汎アジア主義の発祥の地は日本ですが、その構想は孫文をはじめアジア各地の多くの独立革命家を魅了し、民族自決の願いとなってアジア全土を覆っていました。
抽象的な理念に過ぎなかった汎アジア主義が「大東亜共栄圏」として、後に具体的にその姿を現しました。

・大東亜共栄圏の始まり

大東亜共栄圏の理念の礎を築いたのは、陸軍の武藤章でした。
「帝国の国策が日満支を枢軸とする大東亜生存圏の結成に指向せられ、挙国一体不動の決意を以て、是が遂行に邁進しつつある所以のものは……外国の圧迫の為めに奴隷的境遇に呻吟しつつあった東亜民族全体を解放し、之を日本を盟主とする一大家族的関係に導いて、有無相通じ緩急相救い、共存共栄以て大東亜の自力更生の実を挙げんとするに外ならない」
(武藤「時局の展望と国防国家確立の急務に就て」『昭和陸軍全史』より)
このように武藤は、欧米列強の植民地支配によって奴隷的境遇に苦しんでいる東亜の民族全体を解放し、日本を盟主として家族のように助け合い、大東亜の自力更正を実現しようと呼びかけています。

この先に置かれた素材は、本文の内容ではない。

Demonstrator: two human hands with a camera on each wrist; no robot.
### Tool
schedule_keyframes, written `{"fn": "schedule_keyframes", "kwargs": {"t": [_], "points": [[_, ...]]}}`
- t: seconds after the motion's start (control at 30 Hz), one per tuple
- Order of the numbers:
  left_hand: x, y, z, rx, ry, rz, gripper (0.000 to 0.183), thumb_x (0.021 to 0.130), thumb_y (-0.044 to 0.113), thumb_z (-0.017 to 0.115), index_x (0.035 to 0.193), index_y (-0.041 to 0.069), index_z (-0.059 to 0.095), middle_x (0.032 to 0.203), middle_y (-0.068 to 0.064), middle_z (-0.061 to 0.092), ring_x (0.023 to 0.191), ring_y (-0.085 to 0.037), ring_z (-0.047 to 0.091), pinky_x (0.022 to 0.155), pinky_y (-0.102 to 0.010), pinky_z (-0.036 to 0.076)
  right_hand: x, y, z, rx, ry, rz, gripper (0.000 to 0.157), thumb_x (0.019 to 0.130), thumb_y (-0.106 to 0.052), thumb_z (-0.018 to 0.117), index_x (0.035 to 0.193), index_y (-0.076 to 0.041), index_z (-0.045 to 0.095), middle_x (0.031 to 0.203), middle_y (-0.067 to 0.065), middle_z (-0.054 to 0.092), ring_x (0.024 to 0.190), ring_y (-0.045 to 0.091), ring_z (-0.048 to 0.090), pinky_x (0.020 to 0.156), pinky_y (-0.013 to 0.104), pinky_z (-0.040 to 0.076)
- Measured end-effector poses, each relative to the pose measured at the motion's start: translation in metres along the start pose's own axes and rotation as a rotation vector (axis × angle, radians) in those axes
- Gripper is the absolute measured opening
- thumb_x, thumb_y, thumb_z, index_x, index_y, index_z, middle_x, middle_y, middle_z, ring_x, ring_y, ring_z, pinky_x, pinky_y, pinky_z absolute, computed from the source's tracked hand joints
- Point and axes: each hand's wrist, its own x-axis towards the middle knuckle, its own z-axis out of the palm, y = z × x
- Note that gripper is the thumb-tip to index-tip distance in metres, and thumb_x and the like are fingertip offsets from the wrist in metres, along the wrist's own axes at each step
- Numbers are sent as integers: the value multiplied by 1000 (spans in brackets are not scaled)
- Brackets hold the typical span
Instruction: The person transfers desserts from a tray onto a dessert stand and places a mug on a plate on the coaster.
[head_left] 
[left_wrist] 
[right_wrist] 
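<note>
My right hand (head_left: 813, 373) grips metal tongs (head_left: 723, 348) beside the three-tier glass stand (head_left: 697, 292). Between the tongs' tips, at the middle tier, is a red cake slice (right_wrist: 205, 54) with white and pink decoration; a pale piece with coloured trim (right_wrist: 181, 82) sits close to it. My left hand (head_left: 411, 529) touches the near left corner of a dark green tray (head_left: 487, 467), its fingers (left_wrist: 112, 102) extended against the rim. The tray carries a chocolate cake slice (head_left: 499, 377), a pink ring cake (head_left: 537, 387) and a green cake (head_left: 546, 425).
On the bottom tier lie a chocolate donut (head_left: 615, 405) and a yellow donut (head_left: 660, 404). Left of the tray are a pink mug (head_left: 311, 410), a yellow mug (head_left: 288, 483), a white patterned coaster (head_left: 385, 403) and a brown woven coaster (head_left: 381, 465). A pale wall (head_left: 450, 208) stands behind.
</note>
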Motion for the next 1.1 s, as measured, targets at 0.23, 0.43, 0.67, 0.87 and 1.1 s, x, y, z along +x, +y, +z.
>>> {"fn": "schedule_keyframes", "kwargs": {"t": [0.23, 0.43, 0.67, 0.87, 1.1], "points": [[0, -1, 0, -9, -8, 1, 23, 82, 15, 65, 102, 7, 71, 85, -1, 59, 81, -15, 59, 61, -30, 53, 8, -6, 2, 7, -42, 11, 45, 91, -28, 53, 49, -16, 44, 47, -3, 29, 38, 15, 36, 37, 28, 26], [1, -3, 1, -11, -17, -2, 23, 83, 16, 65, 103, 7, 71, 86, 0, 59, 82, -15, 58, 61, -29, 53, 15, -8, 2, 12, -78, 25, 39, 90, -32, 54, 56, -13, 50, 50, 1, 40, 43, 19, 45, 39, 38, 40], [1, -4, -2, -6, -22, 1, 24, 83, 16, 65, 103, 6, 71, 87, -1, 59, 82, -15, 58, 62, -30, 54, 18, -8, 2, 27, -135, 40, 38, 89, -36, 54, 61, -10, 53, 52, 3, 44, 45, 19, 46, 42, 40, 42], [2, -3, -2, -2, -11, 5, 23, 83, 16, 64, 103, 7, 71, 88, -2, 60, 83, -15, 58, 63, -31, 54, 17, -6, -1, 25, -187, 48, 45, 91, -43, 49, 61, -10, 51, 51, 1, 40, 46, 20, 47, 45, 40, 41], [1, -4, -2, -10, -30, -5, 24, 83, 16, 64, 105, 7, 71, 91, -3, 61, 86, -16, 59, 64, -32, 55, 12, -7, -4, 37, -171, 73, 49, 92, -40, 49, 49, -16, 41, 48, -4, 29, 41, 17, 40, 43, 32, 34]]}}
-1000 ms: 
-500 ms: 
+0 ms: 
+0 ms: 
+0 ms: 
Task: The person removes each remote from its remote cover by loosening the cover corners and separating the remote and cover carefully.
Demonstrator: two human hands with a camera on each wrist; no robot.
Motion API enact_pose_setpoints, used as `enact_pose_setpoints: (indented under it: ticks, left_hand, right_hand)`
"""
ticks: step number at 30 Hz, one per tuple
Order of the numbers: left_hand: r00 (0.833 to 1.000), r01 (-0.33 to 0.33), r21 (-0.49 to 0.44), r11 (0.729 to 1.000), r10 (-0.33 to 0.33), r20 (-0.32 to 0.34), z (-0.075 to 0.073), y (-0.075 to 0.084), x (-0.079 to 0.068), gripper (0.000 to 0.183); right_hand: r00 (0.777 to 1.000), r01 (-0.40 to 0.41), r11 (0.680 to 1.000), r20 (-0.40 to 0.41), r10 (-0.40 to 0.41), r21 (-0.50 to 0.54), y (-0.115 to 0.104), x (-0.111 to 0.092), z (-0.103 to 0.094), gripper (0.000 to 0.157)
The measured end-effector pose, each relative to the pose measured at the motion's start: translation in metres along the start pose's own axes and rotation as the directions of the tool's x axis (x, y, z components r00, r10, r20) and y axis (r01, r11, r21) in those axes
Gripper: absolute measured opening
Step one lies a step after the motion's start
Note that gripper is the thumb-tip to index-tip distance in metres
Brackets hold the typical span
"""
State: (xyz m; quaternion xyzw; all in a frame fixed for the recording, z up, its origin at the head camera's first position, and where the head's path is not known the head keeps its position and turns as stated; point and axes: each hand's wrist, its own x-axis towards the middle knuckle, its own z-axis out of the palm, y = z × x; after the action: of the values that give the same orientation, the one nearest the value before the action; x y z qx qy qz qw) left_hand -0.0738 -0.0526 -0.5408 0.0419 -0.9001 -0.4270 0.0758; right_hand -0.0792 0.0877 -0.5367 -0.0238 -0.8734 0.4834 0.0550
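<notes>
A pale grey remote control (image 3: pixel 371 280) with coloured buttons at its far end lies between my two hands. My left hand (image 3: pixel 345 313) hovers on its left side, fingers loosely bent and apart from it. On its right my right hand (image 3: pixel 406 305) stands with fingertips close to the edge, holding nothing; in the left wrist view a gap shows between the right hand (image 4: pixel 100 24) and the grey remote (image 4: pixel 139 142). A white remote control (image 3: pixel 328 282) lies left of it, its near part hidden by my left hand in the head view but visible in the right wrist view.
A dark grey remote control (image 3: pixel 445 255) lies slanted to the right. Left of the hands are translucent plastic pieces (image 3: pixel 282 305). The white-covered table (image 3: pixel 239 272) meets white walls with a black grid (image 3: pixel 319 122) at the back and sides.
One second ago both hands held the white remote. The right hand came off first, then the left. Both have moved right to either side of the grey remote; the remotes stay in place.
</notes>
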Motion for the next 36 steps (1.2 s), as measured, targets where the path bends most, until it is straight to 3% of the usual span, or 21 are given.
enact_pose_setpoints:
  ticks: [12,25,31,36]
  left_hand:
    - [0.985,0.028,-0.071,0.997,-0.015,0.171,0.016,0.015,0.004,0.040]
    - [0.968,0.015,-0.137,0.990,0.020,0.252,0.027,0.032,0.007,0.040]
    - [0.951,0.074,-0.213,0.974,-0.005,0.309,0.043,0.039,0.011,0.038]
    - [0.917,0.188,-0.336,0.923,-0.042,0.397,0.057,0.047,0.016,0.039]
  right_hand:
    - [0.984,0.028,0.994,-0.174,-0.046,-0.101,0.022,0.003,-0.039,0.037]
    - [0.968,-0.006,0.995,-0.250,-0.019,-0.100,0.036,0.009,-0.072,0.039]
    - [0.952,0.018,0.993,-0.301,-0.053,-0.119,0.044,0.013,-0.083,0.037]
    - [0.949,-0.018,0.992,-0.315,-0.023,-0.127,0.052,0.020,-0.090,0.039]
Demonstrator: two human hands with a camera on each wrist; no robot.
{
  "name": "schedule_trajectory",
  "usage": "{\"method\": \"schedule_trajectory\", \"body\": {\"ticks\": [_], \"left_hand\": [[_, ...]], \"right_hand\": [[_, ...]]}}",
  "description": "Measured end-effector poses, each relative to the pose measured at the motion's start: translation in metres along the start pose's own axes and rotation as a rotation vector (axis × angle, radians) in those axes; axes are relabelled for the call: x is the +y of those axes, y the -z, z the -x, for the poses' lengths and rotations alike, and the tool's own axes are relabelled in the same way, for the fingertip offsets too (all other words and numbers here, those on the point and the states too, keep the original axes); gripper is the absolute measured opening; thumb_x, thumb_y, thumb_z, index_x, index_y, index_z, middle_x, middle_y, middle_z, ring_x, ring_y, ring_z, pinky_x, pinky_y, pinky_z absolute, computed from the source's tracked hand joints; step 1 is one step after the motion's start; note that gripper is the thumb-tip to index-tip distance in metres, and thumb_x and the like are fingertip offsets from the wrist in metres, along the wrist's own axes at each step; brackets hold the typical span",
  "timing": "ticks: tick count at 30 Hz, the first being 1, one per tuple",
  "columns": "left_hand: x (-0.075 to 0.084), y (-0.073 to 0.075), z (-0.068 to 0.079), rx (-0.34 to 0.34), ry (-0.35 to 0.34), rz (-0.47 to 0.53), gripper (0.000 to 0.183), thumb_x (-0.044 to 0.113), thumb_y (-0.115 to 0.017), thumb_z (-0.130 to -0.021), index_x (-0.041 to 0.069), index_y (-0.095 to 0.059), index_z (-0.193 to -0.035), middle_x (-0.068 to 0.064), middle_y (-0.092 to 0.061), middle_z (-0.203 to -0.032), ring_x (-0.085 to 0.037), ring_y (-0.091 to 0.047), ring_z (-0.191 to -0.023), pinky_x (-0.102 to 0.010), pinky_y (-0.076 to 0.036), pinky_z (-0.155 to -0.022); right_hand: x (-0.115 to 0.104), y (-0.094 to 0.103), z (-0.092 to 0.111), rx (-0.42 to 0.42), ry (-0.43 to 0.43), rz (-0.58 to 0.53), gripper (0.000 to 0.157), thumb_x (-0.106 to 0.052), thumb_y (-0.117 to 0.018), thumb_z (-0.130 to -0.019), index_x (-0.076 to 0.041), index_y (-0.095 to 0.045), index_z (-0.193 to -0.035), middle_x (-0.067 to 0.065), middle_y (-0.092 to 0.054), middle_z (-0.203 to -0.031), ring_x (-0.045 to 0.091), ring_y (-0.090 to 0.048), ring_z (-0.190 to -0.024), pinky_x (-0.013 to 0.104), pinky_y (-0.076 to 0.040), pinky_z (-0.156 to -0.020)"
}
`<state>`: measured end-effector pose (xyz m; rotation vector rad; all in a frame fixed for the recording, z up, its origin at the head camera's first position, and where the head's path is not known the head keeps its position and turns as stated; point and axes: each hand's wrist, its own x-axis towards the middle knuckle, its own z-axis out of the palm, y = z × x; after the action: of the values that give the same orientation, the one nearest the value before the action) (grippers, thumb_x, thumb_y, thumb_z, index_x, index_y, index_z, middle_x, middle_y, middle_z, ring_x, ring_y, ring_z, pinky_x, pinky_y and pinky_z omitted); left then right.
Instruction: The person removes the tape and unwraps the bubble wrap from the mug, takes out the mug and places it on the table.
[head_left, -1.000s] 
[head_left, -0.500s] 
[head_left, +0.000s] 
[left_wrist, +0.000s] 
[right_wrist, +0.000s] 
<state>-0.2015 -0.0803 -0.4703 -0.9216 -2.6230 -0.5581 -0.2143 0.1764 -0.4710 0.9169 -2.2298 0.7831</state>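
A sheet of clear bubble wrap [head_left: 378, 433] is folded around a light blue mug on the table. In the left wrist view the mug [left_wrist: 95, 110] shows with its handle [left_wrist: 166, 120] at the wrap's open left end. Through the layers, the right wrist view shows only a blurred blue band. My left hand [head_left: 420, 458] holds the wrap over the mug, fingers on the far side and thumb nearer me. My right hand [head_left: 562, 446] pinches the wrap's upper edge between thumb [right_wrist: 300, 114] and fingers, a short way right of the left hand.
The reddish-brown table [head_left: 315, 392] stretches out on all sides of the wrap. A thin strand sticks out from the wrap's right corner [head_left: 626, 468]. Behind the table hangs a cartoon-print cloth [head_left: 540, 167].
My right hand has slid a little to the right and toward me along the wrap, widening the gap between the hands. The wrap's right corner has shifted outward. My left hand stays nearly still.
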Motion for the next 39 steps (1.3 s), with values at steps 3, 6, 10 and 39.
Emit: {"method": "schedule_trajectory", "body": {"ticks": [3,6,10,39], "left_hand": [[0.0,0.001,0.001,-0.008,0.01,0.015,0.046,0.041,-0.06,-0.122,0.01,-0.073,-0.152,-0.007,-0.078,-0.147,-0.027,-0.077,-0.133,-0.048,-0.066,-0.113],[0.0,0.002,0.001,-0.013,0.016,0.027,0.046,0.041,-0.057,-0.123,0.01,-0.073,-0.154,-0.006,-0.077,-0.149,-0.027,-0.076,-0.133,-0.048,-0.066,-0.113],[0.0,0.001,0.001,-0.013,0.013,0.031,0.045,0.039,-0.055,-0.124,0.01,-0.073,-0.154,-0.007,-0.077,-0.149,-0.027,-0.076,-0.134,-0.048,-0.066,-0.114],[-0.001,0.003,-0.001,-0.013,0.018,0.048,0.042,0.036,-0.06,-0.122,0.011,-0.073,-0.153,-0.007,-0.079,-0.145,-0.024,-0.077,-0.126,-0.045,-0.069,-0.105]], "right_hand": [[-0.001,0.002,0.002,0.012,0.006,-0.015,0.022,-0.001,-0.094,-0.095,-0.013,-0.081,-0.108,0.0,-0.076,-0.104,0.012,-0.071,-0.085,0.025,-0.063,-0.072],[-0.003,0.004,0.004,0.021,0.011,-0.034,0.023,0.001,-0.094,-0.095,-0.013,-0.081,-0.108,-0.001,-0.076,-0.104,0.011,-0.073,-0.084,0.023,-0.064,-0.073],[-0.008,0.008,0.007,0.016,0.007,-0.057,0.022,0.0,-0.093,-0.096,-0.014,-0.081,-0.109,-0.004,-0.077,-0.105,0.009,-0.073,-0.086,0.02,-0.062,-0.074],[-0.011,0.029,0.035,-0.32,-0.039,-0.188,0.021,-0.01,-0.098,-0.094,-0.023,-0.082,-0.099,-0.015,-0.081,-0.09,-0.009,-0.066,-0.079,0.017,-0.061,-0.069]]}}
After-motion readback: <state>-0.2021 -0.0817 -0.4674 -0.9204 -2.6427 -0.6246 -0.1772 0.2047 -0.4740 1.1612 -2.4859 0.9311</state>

初めて公式に「大東亜共栄圏」という言葉を用いたのは松岡洋右外相です。1940年8月1日、政府の外交方針について松岡外相は次のように述べました。
「我国現前の外交方針としてはこの皇道の大精神に則り、先ず日満支をその一環とする大東亜共栄圏の確立を図るにあらねばなりませぬ。(中略)更に進んで我に同調する友邦と提携、不退転の勇猛心を以て、天より課せられたる我が民族の理想と使命の達成を期すべきものと堅く信じて疑わぬものであります」
当時アジアで独立を保っていたのは日本・タイ・中国の3カ国のみです。そのなかで欧米に対抗できるだけの軍事力を持っている国は日本だけで、実際に「大東亜共栄圏」という理想を実現できそうな国も日本しかありませんでした。

・大東亜共栄圏の理念とは

「大東亜共栄圏」とは、大東亜を欧米列強の植民地から解放した後、東亜諸民族があたかも家族のように協力し合うことで、欧米に頼ることなく自給自足経済を実現しようとする構想です。いわば大東亜全体の独立自尊を目指した雄大な構想と言えるでしょう。大東亜共栄圏の範囲は、東アジアや東南アジアのみならず、東部シベリアやオーストラリア、インドを含むものと定義されています。
日本が目指したものはナチスドイツがゲルマン民族だけの生存を目指していたこととは異なり、アジアに暮らす諸民族すべてにとっての生存圏でした。

・ブロック経済とは

ブロック経済とは、植民地をもつ国々が本国と植民地の間の経済的な結びつきを強くするために、その他の国に対して関税を高くするなどの輸入障壁を設けることを指します。
1929年にアメリカで発生した世界恐慌は各国の経済に打撃を与えました。
こうした状況の中、豊富な植民地を持つイギリスとフランスは自国の植民地を一つのブロックとし、本国製品には低い関税、日本などの関係のない国の製品には高い関税を課すことで、本国の製品が植民地内で売れやすくするようにしました。

広大な植民地を持つイギリスやフランスに比べると日本の経済圏は日本本土と朝鮮半島、台湾、満州国と限られた範囲でした。また日本製品は相対的に安価だったため、ブロック経済はイギリス、フランスの本土ならびに植民地から日本製品を締め出す効果がありました。
一方、日本やドイツ、イタリアは外に目を向けるしかなかったのです。世界的に保護貿易に変化していく中で自国製品を排他的に売れる地域を増やすためには、自国の勢力圏を広げるしかありません。
日本は中国大陸に進出していきアメリカやイギリスと対立し、ドイツは東ヨーロッパへ進出する中でイギリスやフランスと対立し、イタリアもアフリカへ進出していく中でイギリスやフランスと対立します。